M4/Transformer Block
L16

Q, K, and V Are Just Learned Projections

15 min
What are Q, K, and V?

Before attention can run, the model needs three versions of the hidden states: queries (Q), keys (K), and values (V). These are not three different inputs — they all come from the same hidden states, projected through three different learned weight matrices.

Think of it this way: Q asks "what am I looking for?", K says "what do I contain?", and V says "what information should I pass along if selected?" The Q-K interaction determines where to attend. V determines what gets passed along.

The projections are simple linear transforms — matrix multiplies with learned weights (most modern models omit the additive bias term to save parameters). The three weight matrices are the core learned parameters of attention.

You might wonder: why not skip the projections and compute attention directly on the hidden states? Two reasons:

  1. Separation of concerns. A token's hidden state encodes everything the model knows about that position. But for attention, you need different information for different roles: the "what am I looking for?" question (Q) is different from the "what do I contain?" answer (K), which is different from "what should I pass along?" (V). Three separate projections let the model learn to extract the right information for each role.
  2. Dimension control. The hidden state has dimension d_model (e.g., 4096), but each attention head operates in a smaller d_head space (e.g., 128). The projections reduce the dimension, which makes the per-head dot products cheaper and lets different heads learn different subspaces.

In short: the projections are where the model learns what attention should pay attention to. Without them, every head at every layer would ask the same question of the same data — there would be no learned specialization.

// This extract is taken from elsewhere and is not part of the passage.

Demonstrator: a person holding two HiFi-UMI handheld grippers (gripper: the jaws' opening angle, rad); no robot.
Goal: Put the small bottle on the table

Hidden states for 3 tokens with d_model=4, projecting to d_head=3:

h = [3 tokens, 4 dims]   (hidden states)
W_Q = [4, 3]   (query weights)
W_K = [4, 3]   (key weights)
W_V = [4, 3]   (value weights)
Q = h × W_Q → [3, 3]
K = h × W_K → [3, 3]
V = h × W_V → [3, 3]

Same input, three different projections. Same output shape, but different learned transformations.

Hidden states: [n_tokens, d_model]
W_Q: [d_model, d_q]    Q = h × W_Q → [n_tokens, d_q]
W_K: [d_model, d_k]    K = h × W_K → [n_tokens, d_k]
W_V: [d_model, d_v]    V = h × W_V → [n_tokens, d_v]
Typically d_q = d_k (required for dot-product attention). d_v can differ but usually matches.

Each projection is a matrix multiply:

Q = h ⋅ W_Q
K = h ⋅ W_K
V = h ⋅ W_V
Three independent linear transforms of the same input.

In llama.cpp, Q/K/V projections are matrix multiplies in the attention block. Some models fuse Q, K, and V into a single large weight matrix and split the result, while others keep them as separate weight tensors. You will see both patterns in model implementations.

In the wild: What this course calls WQ, WK, WV appears in model checkpoints as tensor names like model.layers.0.self_attn.q_proj.weight, ...k_proj.weight, ...v_proj.weight. Recognizing these names in weight files and config files is a practical skill you will use when inspecting models.

Q/K/V projections are three matrix multiplies per layer. For a model with d_model = 4096, each projection involves a [n_tokens, 4096] × [4096, d_head × n_heads] multiply. Fusing Q, K, V into one large multiply can improve GPU utilization by increasing the matrix size.

Check Yourself
shapeQ1

If hidden states have shape [n, 4096] and W_Q projects to d_head=128 with 32 heads, what is the shape of the full Q tensor before splitting into heads?

shapeQ2

If hidden states have shape [5, 512] and W_Q has shape [512, 64], what is the shape of Q?